## The task
Leave every entry as it is and write the data out in full.

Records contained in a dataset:
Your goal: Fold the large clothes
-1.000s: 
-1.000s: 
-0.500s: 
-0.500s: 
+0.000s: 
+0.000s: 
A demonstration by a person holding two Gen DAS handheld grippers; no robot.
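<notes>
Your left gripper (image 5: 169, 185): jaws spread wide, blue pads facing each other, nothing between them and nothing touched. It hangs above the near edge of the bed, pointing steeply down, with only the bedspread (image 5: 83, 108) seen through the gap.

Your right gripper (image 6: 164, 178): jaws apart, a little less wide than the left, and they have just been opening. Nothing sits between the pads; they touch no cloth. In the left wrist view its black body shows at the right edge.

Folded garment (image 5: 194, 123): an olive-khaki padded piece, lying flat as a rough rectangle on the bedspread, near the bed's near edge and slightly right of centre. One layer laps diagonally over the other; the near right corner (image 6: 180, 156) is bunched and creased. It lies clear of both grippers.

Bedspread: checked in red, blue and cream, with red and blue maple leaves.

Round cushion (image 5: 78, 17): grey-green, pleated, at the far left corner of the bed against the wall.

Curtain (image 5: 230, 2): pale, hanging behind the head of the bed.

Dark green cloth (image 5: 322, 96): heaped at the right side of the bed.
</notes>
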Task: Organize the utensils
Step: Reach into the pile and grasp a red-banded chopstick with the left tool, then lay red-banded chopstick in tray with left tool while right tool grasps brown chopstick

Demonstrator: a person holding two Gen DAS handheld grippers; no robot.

## Exercise response
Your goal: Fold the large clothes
-1.000s: 
-1.000s: 
-0.500s: 
-0.500s: 
+0.000s: 
+0.000s: 
A demonstration by a person holding two Gen DAS handheld grippers; no robot.
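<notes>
Your left gripper (image 5: 169, 185): jaws spread wide, blue pads facing each other, nothing between them and nothing touched. It hangs above the near edge of the bed, pointing steeply down, with only the bedspread (image 5: 83, 108) seen through the gap.

Your right gripper (image 6: 164, 178): jaws apart, a little less wide than the left, and they have just been opening. Nothing sits between the pads; they touch no cloth. In the left wrist view its black body shows at the right edge.

Folded garment (image 5: 194, 123): an olive-khaki padded piece, lying flat as a rough rectangle on the bedspread, near the bed's near edge and slightly right of centre. One layer laps diagonally over the other; the near right corner (image 6: 180, 156) is bunched and creased. It lies clear of both grippers.

Bedspread: checked in red, blue and cream, with red and blue maple leaves.

Round cushion (image 5: 78, 17): grey-green, pleated, at the far left corner of the bed against the wall.

Curtain (image 5: 230, 2): pale, hanging behind the head of the bed.

Dark green cloth (image 5: 322, 96): heaped at the right side of the bed.
</notes>
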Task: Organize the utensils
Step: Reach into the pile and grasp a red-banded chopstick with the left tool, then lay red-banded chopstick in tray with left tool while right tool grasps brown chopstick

Demonstrator: a person holding two Gen DAS handheld grippers; no robot.

The response is now finished.